Going upstairs

Probability Level 4

I can climb stairs either 1, 2, or 3 steps at a time. Our staircase has 20 steps. How many different ways can I go up the stairs?

Image credit: Wikipedia Matthew Logelin

The answer is 121415.

1 solution

Nidhin Basheer
Dec 18, 2014

Let 'F(N)' be the number of ways he can climb the stairs where N is the no: of stairs in the staricase.

So F(1)=1, F(2)=2, F(3)=4, F(4)=7, F(5)=13, F(6)=24

As u can see from the above series

F(k)= F(k-1)+F(k-2)+F(k-3)

Enough said!! F(20)= 121,415

How do you say that this pattern will go on? Thanks!

Satvik Golechha - 6 years, 5 months ago

How did you do it? @Satvik Golechha

Krishna Ar - 6 years, 5 months ago

I never did it, and neither did I say I did...

Satvik Golechha - 6 years, 5 months ago

@Satvik Golechha – -_- Bullcrap. How did you get it right then?

Krishna Ar - 6 years, 5 months ago

@Krishna Ar – I never did, and neither did I say I did...

Satvik Golechha - 6 years, 5 months ago

This is known as the Tribonacci Sequence , which is a close relation of the Fibonacci Sequence.
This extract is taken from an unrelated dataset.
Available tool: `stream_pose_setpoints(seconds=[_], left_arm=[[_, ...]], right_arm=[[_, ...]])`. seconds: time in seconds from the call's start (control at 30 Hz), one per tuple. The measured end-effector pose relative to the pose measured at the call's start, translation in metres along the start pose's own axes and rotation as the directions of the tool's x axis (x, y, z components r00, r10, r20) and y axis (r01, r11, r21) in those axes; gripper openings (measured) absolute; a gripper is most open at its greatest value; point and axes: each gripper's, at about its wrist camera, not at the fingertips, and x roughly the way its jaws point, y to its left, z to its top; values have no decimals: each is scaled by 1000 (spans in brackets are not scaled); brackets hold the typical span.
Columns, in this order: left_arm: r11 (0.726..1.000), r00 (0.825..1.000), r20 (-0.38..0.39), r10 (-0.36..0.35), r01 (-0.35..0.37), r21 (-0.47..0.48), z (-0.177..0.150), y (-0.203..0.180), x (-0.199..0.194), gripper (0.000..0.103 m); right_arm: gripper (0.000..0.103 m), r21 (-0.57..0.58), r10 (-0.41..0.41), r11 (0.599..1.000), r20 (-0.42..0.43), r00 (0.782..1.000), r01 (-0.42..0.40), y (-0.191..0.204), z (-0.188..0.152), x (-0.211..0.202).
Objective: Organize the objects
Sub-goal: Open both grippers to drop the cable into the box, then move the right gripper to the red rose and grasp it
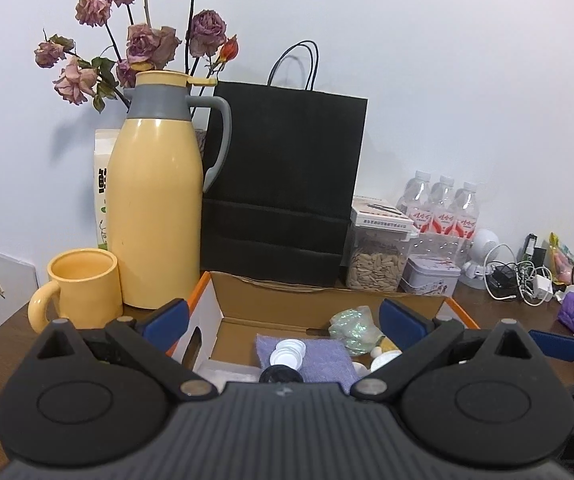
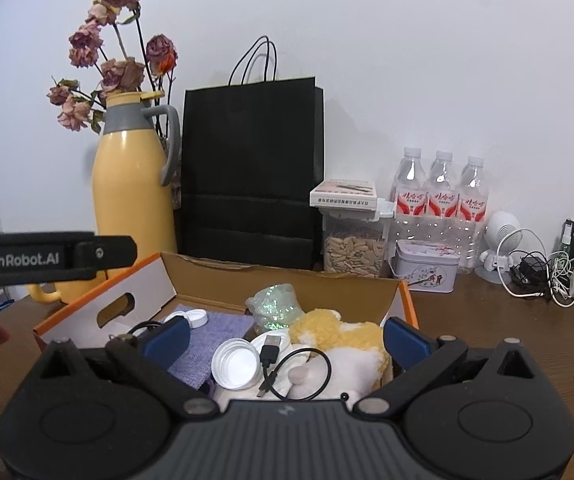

It does not have a "nice" closed from like the Fibonacci sequence, because the equation $x^3 - x^2 - x - 1 = 0$ does not have nice roots. It grows approximately as $C \times 1.84^n$ , where $1.839$ is the approximate value of the largest absolute value of the roots.

Calvin Lin Staff - 6 years, 5 months ago

I had the same logic. It does seem unnecessary to have such a large staircase if this is the intended method of solving.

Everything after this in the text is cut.